# Baby gate nightmare- Crazy after worming?



## Dexter0615 (Aug 16, 2015)

Ironically, having just posted about Dexter's manic behaviour this evening, things took turn for the worse when he got his head stuck between the bars of the baby gate into the kitchen. I was even more horrified that him I think- and boy did he yelp repeatedly. He got free eventually but it was a vile experience. Since then he has been unusually manic for much longer than usual. The only difference today is that he has had a worming tablet. Could there be any connection or is this a stupid assumption? I guess he may just have got over excited having had visitors but still.....!


----------



## arlo (Mar 11, 2013)

I am so glad he got free unscathed. I wouldn't have thought its anything to do with worming tablets, just normal manic poo behaviour


----------



## dmgalley (Aug 19, 2012)

Lily gets crazy right after breakfast and on our last walk of the night. If she gets a hold of your hand she will bite like crazy to the point where her eyes roll back.


----------



## Goosey (Aug 22, 2014)

You're not alone with dexters mad moments, SIDS got a bit of Jekyll and Hyde about him! He's 19 months and you could set your time by his behaviour. Molly was very much the same but has calmed down considerable just over the past few months,only goes manic when we get visitors. 
I'm sure it's nothing to do with the worming tablet just the normal poo behaviour! 
As for his head stuck I'm glad he got out without hurting himself, I bet it was scary for you too,a bit like me when I sucked Molly's tail up the Hoover. She too yelped!


----------



## Marzi (Sep 17, 2012)

Yikes!
Poor Dexter - hope his head/neck is ok this morning.... We had to put some weld mesh on our gate - Inzi could walk right through the bars when she first came home - as could Kiki - although with the weld mesh in place she could also climb over


----------



## fairlie (Sep 7, 2013)

A good heads up for people with puppies, imagine if he had got his head jammed when you were not home? Like the others I'd be surprised if I had to do with the deworming.


----------



## Dexter0615 (Aug 16, 2015)

'a bit like me when I sucked Molly's tail up the Hoover.' 

I need to be careful, Dexter has a longish tail!!!

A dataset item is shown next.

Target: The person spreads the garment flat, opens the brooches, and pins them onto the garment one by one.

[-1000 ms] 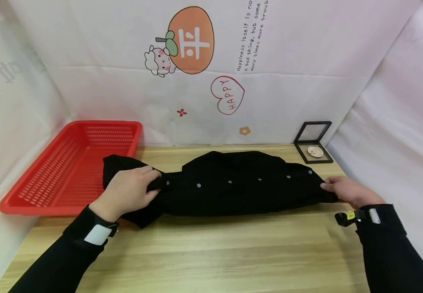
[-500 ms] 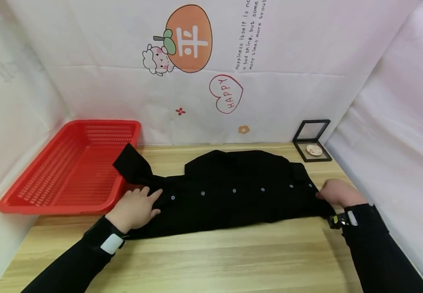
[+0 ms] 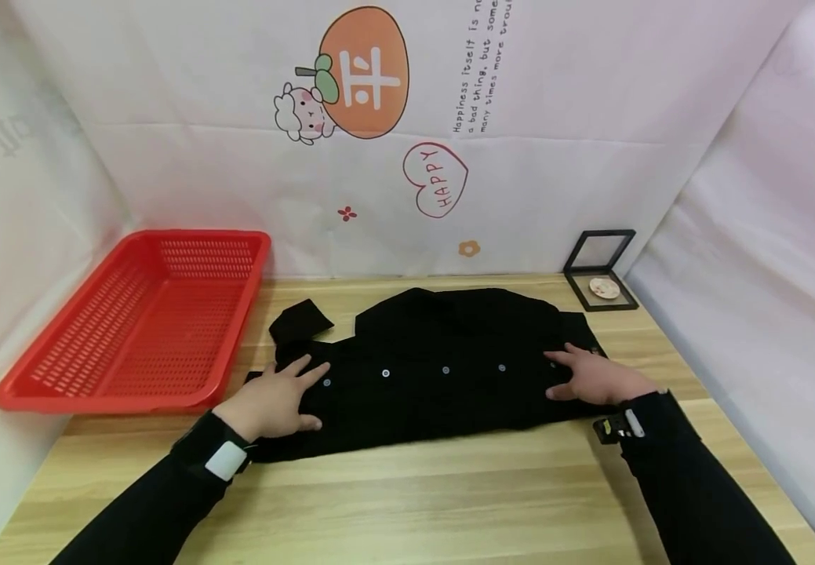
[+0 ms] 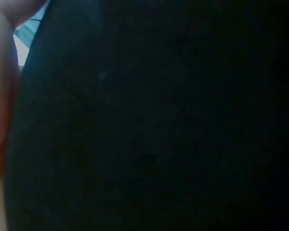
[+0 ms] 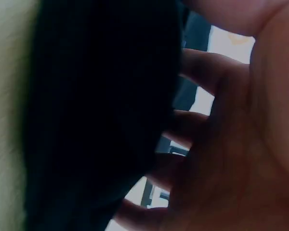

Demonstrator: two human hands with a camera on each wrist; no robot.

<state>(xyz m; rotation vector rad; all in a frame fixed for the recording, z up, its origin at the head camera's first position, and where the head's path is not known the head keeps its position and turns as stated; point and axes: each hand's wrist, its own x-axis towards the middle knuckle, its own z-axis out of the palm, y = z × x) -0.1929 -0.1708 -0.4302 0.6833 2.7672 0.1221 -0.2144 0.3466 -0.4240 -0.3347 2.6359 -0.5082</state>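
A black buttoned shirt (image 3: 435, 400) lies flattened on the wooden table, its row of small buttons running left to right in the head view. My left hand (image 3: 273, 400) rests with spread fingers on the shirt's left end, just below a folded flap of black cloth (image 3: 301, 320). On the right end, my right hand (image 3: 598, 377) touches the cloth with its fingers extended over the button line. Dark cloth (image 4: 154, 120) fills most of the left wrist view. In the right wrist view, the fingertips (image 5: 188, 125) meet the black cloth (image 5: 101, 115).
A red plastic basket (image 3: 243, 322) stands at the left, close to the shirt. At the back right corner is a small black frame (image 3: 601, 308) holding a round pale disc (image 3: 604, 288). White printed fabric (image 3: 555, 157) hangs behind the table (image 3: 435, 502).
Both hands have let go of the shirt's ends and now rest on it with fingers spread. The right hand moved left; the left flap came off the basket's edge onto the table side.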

I guessed it was less likely to be the worming tablet; thanks for confirming I need to accept this will be a regular occurrence for a while!

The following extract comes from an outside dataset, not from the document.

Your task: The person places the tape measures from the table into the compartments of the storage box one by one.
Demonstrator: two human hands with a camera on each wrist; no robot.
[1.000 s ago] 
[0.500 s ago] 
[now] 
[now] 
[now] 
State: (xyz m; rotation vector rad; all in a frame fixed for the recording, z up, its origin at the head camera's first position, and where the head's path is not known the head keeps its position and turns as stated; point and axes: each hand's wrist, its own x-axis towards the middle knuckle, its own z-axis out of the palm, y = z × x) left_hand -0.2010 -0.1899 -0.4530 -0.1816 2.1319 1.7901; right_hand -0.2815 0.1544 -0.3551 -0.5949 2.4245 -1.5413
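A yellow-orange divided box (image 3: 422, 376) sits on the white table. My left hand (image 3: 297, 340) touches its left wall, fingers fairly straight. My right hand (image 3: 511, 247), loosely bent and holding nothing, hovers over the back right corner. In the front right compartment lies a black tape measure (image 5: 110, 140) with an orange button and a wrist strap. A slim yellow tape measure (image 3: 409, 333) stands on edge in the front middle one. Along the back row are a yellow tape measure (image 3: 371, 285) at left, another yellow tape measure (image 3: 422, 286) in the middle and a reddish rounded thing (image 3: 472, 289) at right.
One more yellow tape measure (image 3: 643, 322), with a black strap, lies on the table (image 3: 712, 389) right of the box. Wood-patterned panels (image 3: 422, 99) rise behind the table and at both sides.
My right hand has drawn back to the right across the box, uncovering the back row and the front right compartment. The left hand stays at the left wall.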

Fairlie, I am now paranoid about him doing this again. Luckily it won't be long before his head won't fit through the bars and I crate him on the odd occasion I've been out in the last couple of weeks. I can also shut a door in front of the gate so hopefully there will be no repeat. I am also considering putting mesh across it until he's a bit bigger. 
Having spent the day 'puppy-proofing the garden, he is proving to be a full time job! Again, as I write, he is currently behaving like he is on an amphetamine fuelled Saturday night rampage....... 

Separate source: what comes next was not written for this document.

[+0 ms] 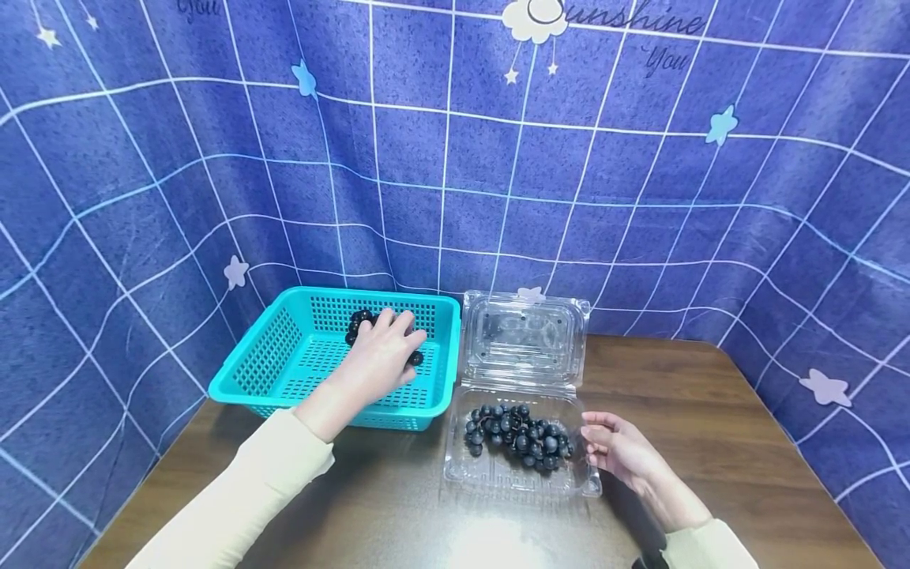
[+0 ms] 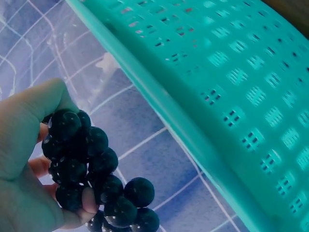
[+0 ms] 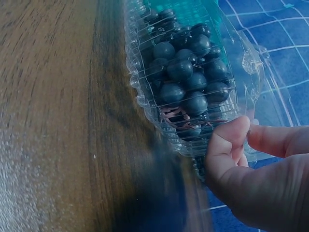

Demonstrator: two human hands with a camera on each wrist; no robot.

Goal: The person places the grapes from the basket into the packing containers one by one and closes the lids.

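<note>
My left hand [image 1: 380,352] grips a bunch of dark grapes [image 2: 108,181] at the teal plastic basket [image 1: 455,359], fingers and thumb curled round it. In the head view that hand hides most of the bunch; whether the grapes touch the basket floor I cannot tell. To the right, a hinged clear plastic box [image 1: 490,474] lies opened on the table. Another bunch of dark grapes [image 1: 524,438] rests in its base. My right hand [image 1: 626,454] pinches the right rim of this box between thumb and bent index finger [image 3: 224,150].
The box's clear lid [image 1: 526,340] leans back toward the blue checked curtain [image 1: 483,166], which encloses the table at the back and sides. The basket stands at the table's left, next to the box. Brown wood-grain tabletop [image 1: 661,379] extends to the right.
</note>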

Thanks for the reassurance as ever!


----------



## fairlie (Sep 7, 2013)

I think you might be the only one who doesn't need to worry about it happening again. Chances are he has learned his lesson. Rufus was a full time job too, only he had a staff of two which helped. At four years he still goes "cracker dog" from time to time, if he stopped I would honestly worry about him and miss it too.


----------